Mr. Spector introduces his thesis with the explanation that “the tenor is the rock god of each generation,” and says that there is something spine-tingling about those falsetto sounds when they suddenly break through in a song. Then he proves it, by channeling singers from Little Jimmy Scott to Billy Joel and Smokey Robinson through to contemporary performer Bruno Mars. He even sings a song of Enrico Caruso’s in honor of an Italian great-grandmother who came to see him in “Jersey Boys.” While it’s safe to say that opera is not in Mr. Spector’s future, and he’ll never be a great blues singer, he’s wonderful with pop songs, and the great backup band supports him all through the set. These are songs that many generations grew up with and loved, and almost all of them hold up through Mr. Spector’s joyful interpretations.
Relatively few of the great rock ‘n’ roll performers were Jews, but many of the songwriters and producers were, from the Chess brothers in Chicago to Jerry Leiber and Mike Stoller in the early 1960s to singer-songwriters Lou Reed, Bob Dylan, and on to Carole King herself, in the latter half of the decade. In “Beautiful,” Mr. Spector plays one half of the renowned songwriting team Barry Mann and Cynthia Weil, who wrote hundreds of songs, many of which became major hits. In 1987, they were inducted into the Songwriters’ Hall of Fame. “Beautiful” focuses on the first decade of King’s legendary singing and songwriting career, and Mr.

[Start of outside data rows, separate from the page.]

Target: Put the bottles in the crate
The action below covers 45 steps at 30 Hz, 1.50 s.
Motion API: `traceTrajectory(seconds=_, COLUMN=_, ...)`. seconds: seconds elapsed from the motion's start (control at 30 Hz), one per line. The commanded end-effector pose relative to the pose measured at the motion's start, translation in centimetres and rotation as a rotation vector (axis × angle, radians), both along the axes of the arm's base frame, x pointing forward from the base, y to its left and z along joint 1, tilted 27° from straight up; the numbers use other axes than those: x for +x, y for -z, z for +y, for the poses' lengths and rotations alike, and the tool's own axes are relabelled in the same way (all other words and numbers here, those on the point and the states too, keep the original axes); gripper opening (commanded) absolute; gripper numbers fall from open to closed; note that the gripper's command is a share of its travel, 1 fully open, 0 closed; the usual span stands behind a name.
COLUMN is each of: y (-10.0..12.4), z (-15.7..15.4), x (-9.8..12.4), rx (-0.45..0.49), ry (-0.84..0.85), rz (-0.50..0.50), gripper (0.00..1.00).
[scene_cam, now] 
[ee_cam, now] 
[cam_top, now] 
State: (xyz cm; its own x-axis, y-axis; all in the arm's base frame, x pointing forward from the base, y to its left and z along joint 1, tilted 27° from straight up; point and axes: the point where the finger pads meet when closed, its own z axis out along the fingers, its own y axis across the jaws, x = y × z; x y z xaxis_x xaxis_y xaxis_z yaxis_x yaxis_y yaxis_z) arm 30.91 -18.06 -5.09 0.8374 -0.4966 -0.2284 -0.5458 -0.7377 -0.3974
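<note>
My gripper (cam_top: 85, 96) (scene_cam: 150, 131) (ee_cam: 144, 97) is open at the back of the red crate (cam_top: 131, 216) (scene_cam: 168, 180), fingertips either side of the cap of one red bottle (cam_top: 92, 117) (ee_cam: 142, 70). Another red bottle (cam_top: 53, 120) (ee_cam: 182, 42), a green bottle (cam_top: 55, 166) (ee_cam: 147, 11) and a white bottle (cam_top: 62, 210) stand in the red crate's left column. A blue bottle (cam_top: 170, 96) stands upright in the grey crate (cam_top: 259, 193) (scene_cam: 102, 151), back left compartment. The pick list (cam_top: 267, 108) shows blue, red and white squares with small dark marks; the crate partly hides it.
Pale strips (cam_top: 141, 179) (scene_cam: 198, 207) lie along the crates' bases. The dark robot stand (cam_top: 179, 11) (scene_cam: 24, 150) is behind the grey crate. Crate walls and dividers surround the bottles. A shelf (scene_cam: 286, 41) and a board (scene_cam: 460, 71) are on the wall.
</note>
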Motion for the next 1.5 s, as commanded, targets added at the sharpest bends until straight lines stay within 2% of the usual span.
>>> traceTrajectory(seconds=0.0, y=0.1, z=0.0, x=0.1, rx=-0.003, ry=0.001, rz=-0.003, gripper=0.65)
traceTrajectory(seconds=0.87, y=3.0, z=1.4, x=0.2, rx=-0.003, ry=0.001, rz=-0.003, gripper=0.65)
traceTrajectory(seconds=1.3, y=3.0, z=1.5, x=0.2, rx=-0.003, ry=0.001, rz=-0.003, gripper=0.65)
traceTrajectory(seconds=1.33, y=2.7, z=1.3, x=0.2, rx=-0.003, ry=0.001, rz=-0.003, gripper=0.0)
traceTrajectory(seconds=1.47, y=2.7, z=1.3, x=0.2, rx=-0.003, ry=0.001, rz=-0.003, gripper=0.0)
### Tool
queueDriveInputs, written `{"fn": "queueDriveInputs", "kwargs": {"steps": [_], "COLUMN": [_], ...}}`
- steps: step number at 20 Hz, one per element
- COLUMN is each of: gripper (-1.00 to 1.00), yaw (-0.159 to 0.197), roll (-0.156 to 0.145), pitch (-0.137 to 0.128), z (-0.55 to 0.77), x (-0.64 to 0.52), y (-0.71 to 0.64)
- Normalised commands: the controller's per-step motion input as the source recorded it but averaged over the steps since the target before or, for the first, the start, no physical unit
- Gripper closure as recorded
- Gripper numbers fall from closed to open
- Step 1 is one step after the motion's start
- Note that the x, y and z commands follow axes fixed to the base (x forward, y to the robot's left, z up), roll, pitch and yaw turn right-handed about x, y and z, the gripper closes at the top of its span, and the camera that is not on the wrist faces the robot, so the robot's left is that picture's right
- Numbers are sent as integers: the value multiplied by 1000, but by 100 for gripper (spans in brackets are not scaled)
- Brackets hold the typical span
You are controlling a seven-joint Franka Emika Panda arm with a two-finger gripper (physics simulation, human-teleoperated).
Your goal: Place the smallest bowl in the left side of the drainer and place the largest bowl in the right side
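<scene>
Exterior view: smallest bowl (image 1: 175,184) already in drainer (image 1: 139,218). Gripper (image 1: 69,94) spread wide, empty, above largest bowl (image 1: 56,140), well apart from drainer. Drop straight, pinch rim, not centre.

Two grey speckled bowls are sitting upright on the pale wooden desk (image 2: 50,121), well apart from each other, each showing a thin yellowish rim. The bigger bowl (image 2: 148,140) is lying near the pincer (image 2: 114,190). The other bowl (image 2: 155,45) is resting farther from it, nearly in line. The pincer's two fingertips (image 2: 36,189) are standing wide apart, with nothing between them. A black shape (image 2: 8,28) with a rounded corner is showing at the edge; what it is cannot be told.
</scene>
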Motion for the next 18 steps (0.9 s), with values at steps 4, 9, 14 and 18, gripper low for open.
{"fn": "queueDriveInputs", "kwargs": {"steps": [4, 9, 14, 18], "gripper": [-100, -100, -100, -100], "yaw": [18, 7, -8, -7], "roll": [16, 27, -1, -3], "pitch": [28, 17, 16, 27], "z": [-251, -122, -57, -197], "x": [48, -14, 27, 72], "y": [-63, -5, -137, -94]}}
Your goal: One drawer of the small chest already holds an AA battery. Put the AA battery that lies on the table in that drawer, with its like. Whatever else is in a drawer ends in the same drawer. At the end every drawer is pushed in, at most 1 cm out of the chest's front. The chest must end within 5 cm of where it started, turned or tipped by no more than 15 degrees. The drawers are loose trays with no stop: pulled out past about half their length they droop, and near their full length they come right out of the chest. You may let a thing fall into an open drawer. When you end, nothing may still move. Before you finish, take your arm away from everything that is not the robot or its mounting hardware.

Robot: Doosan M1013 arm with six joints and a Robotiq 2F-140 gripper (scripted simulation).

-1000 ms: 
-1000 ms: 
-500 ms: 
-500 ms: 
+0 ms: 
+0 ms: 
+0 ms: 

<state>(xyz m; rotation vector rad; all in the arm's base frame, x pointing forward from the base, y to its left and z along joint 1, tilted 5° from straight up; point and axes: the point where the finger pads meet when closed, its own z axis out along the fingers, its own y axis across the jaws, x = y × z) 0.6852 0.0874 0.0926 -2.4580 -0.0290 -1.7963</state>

Spector said he’s thrilled to return to Broadway in another original role that explores a different side of rock and roll, the music made by a Jewish girl from Brooklyn.
One of three children, Jarrod Spector grew up in rock-and-roll-loving Philadelphia, listening to Motown and Bobby Darin. When he was only 6 years old he appeared on TV’s “Star Search,” and his Broadway debut came as Gavroche in “Les Miserables.” Mr. Spector then took some time from performing to attend Princeton University and develop his acting at the Atlantic Theater Conservatory. After opening the Chicago company of “Jersey Boys” as Frankie Valli, he was chosen to play the singer on Broadway in 2008, and fell into stardom. He performed in the show an astonishing 1500 times.
The venue, 54 Below, 254 W. 54th Street, is in the same location as the old Studio 54. Cozily decorated, it’s a comfortable spot with good views of the stage from every table, and serves a full menu of very good food.
The cabaret act is the basis of Mr. Spector’s new album, “A Little Help From My Friends: Live at 54 BELOW!”, which will be released on March 25.
According to Mr. Spector, if you can sing Frankie Valli, you can also sing Little Richard and Freddie Mercury and George Michael and Bruno Mars and the Beach Boys. And he sings them all.
He will perform “A Little Help from my Friends” on March 23, 24, and 31 at 9:30 p.m.